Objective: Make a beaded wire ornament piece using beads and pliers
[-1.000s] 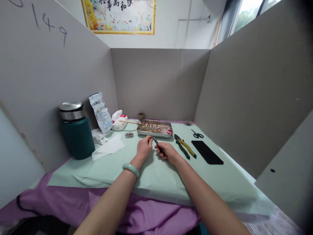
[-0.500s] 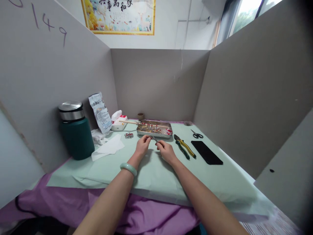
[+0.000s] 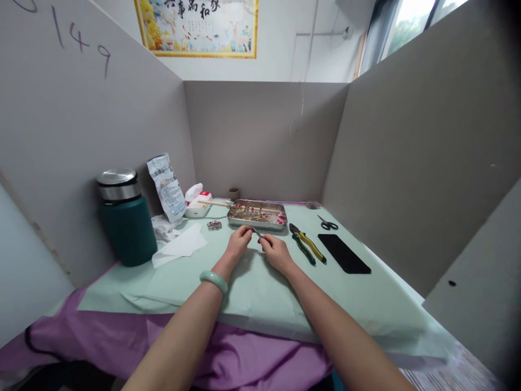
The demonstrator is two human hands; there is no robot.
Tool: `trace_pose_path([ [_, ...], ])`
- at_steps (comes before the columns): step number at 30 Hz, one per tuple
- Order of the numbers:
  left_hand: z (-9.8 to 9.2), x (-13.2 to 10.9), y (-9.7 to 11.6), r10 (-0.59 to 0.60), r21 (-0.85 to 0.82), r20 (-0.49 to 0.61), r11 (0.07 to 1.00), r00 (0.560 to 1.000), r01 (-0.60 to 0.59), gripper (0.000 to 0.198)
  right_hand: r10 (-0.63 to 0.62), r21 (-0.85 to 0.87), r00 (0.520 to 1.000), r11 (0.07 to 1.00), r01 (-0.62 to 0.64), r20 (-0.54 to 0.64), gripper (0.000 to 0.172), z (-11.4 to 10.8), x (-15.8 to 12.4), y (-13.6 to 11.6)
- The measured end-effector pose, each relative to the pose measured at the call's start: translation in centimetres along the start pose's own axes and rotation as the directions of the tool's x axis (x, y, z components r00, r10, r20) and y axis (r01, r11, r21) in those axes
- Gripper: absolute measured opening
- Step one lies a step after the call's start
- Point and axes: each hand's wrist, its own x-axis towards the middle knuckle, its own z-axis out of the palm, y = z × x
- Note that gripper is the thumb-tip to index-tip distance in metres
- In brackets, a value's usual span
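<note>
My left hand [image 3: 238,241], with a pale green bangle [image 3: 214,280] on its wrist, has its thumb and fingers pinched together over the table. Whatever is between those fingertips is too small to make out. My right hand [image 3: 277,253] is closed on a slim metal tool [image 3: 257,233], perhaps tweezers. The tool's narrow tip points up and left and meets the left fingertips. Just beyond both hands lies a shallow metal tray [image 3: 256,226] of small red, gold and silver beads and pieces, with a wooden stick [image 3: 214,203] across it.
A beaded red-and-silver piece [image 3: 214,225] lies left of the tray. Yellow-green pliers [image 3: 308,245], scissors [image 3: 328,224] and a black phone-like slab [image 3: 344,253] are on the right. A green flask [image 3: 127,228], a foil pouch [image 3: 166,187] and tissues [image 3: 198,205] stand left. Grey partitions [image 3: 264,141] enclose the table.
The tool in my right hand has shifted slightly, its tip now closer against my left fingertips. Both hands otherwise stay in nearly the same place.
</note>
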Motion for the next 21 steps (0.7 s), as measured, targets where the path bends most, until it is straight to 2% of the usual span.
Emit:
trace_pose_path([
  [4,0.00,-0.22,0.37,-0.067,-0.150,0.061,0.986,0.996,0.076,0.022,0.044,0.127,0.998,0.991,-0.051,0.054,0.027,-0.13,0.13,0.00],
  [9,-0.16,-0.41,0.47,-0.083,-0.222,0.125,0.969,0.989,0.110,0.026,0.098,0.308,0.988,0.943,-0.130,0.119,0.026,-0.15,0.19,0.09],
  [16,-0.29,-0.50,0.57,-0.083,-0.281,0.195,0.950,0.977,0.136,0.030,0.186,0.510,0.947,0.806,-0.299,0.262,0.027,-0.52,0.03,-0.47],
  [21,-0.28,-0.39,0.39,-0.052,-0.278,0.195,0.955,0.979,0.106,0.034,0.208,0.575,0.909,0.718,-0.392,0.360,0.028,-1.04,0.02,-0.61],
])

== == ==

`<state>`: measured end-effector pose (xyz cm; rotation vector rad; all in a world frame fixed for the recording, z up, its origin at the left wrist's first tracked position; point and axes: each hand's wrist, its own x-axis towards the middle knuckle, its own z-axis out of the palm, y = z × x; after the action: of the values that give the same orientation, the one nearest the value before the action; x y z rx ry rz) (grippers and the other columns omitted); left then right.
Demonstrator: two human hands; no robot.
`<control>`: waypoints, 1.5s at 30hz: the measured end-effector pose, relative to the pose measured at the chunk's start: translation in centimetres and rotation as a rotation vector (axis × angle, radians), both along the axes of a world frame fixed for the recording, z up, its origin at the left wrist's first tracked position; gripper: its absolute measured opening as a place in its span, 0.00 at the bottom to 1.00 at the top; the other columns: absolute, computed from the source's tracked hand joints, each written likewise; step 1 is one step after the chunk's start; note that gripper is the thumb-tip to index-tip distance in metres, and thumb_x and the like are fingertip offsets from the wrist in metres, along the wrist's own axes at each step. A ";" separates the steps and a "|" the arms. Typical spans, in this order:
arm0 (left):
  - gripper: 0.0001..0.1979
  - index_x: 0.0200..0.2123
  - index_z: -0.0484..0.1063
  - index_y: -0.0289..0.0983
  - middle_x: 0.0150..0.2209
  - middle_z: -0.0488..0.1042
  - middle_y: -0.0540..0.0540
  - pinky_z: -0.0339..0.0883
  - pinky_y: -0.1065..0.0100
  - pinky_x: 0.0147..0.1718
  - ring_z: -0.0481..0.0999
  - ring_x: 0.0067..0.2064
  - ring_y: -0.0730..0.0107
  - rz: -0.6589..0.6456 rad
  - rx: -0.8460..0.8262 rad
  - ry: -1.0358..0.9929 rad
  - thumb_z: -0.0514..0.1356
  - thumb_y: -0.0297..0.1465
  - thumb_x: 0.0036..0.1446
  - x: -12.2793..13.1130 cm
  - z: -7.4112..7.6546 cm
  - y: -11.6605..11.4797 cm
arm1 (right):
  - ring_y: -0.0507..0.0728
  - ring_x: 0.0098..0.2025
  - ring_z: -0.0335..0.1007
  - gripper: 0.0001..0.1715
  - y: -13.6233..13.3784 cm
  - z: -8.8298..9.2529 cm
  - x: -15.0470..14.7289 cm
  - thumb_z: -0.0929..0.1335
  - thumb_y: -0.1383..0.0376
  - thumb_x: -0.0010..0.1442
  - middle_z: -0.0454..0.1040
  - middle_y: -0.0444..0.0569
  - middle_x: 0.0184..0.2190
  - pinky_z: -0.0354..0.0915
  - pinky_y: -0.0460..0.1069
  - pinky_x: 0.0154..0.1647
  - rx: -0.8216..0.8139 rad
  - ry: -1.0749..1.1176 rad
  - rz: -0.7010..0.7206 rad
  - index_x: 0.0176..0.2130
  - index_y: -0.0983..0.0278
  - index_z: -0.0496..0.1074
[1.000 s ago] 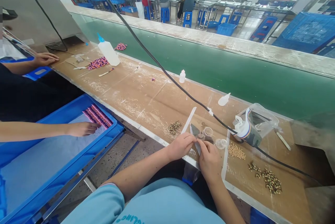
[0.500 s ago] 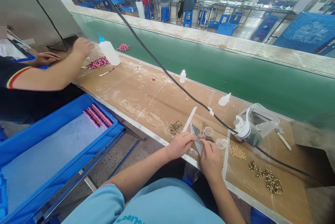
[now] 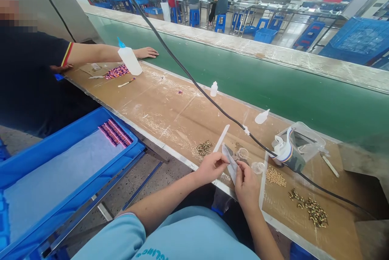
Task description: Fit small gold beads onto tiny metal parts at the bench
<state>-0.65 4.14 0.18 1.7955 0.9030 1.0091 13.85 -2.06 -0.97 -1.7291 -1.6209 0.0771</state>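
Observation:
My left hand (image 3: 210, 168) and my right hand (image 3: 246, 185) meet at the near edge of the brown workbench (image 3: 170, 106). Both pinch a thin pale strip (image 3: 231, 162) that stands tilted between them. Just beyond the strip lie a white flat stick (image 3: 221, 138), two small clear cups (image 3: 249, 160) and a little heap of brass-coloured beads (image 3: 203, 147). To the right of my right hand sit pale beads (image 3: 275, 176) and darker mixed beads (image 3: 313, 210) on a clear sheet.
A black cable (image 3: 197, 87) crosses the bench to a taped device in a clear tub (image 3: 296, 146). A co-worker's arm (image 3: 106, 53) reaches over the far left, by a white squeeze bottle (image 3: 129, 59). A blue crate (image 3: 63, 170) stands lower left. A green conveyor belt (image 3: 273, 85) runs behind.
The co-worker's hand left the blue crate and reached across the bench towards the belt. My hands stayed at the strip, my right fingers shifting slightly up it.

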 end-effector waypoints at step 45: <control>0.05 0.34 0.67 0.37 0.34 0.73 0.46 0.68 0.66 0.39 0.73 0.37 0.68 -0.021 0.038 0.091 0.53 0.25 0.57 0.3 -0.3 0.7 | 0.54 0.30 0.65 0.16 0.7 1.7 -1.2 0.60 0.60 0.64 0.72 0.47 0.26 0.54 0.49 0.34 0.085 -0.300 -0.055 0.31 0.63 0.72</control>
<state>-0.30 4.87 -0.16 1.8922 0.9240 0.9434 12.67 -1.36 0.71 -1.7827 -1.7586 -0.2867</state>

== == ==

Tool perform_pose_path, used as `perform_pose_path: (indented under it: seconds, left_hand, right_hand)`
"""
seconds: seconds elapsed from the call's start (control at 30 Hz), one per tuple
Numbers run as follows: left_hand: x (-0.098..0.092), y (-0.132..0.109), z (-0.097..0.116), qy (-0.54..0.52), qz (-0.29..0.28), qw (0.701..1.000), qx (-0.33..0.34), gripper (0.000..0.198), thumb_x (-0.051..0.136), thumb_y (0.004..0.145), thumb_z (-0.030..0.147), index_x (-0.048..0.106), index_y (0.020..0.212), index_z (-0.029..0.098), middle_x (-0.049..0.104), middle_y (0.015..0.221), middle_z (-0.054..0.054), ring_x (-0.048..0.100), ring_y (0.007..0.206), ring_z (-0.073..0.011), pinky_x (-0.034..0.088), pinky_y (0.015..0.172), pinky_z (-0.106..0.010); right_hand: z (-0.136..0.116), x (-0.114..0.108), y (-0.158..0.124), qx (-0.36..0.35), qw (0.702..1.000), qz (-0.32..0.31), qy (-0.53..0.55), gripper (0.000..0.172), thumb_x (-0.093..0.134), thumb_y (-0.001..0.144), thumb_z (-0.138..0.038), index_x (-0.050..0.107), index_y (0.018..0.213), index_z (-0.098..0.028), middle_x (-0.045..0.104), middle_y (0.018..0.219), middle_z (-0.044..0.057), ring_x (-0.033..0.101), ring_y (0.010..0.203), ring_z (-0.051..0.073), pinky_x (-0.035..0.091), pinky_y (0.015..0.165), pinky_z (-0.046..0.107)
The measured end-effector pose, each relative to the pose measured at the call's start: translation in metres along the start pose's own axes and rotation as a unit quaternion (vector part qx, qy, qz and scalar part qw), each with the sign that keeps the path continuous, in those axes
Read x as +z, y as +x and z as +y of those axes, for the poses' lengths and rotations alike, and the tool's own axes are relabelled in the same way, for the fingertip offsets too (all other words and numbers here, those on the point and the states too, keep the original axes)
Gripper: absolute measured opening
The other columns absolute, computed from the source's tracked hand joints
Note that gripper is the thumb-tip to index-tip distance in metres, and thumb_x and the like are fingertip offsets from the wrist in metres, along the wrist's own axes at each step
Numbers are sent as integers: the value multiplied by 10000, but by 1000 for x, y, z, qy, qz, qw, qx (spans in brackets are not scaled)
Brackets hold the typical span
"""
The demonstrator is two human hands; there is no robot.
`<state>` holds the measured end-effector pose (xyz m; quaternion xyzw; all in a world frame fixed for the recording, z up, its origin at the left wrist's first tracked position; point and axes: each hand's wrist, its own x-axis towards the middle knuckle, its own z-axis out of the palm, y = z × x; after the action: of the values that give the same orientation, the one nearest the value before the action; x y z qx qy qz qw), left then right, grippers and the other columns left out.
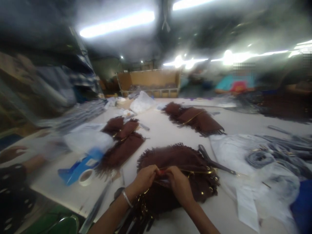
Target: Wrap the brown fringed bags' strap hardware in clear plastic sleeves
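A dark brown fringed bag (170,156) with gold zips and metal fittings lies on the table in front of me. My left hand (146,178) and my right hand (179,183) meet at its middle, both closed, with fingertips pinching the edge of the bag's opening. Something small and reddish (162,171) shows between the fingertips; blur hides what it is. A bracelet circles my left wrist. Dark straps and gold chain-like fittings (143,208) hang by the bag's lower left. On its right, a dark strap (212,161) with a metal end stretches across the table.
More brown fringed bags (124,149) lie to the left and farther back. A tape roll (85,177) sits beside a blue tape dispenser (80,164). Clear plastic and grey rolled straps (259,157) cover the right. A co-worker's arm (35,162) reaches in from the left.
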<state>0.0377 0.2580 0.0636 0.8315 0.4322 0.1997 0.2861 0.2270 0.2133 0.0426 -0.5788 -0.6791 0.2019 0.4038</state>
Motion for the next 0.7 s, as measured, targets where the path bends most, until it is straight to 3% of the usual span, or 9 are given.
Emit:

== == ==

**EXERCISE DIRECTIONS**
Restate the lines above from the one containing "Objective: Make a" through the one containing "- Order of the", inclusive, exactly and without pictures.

**TASK ANSWER**
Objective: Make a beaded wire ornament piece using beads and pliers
[-1.000s] 
[-0.500s] 
[+0.000s] 
The demonstrator is two human hands; there is no robot.
Tool: `trace_pose_path([ [_, ...], ])`
- at_steps (comes before the columns): step number at 30 Hz, one per tuple
- Order of the numbers:

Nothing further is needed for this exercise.